In December 2021, global unions filed a report titled Demanding Dignity Behind the Scenes to attempt to end the "long hours culture" of the television and film industry, citing in part that abuses increased in 2021 as the industry attempted to recover lost time due to the Covid-19 pandemic. The unions supporting the report make up over twenty-million television, film, and arts workers worldwide.
This section contains content that is written like an advertisement. (April 2021)
Many producers begin in a college, university, or film school. Film schools and many universities offer degree courses that include film production knowledge, with some courses that are specially designed for future film producers. These courses focus on key topics like pitching, script development, script assessment, shooting schedule design, and budgeting. Students can also expect practical training on post-production. Training at a top producing school is one of the most efficient ways a student can gain industry credibility.
While education is one way to begin a career as a film producer, experience is also usually required to land a job. Internships are a way to gain experience while in school, and give students a foundation on which to build a career. Many internships are paid, which enable students to earn money while gaining hands-on skills from industry professionals. Through internships, students are able to network within the film industry, which is an important way to make necessary industry connections. Once an internship is over, the next step will typically be to land a junior position, such as a production assistant.

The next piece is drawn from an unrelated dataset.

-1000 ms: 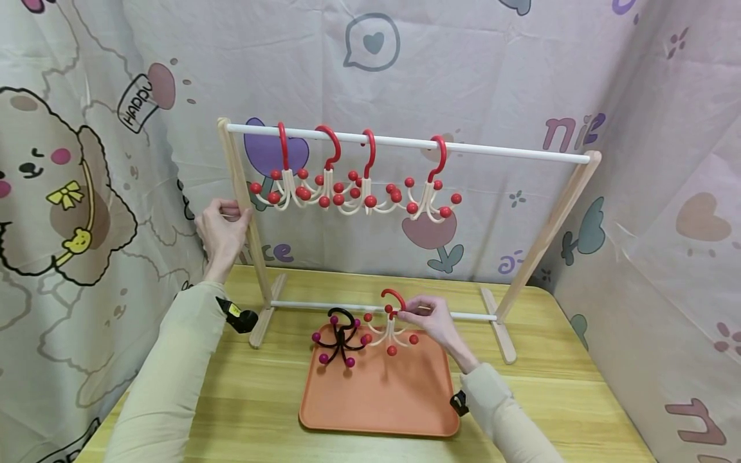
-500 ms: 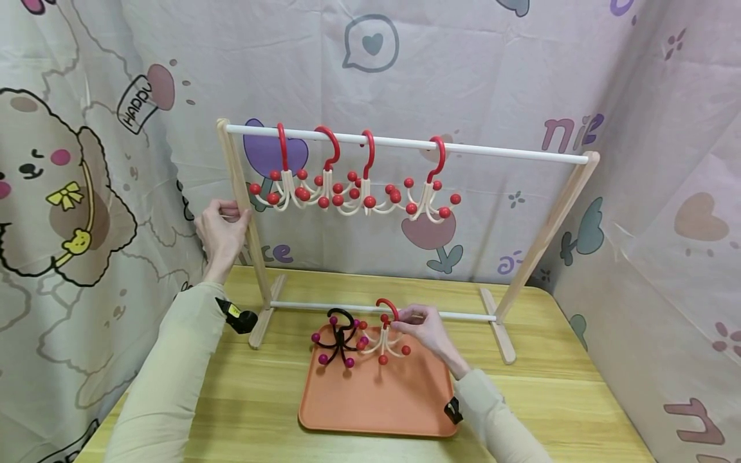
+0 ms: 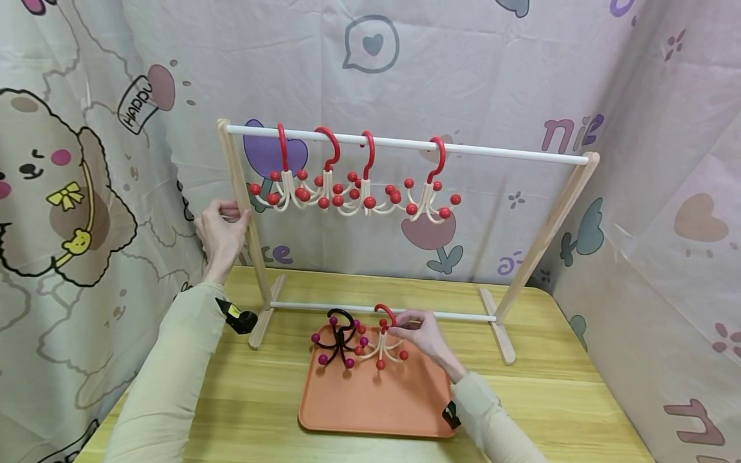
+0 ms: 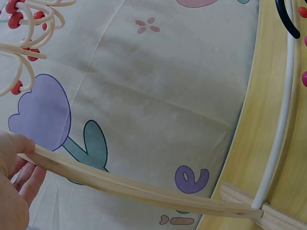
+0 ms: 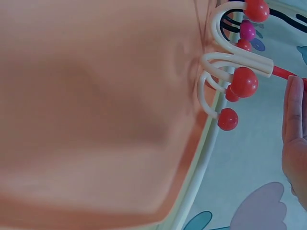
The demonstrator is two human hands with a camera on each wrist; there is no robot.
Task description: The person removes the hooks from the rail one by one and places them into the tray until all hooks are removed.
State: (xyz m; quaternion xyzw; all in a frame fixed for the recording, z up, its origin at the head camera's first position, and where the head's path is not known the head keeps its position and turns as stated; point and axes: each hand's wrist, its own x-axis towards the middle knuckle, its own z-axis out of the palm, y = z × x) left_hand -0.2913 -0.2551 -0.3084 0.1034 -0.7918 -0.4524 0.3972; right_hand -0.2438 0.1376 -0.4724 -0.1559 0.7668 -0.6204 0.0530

Pay can vary based on the producer's role and the filming location. In the United States, the salary can start anywhere from $20,000 to $70,000, even doubling when working in Los Angeles. As of 2022, the average annual salary for a producer in the U.S. is listed as $70,180 per year, with an estimated range from $43,000 to $150,000. When examining more than 15,000 producers in the Los Angeles metropolitan area, the average annual salary is $138,640. Producers can also have an agreement to take a percentage of a movie's sales.
There is no average workday for a film producer, since their tasks change from day to day. A producer's work hours are often irregular and can consist of long days with the possibility of working nights and weekends.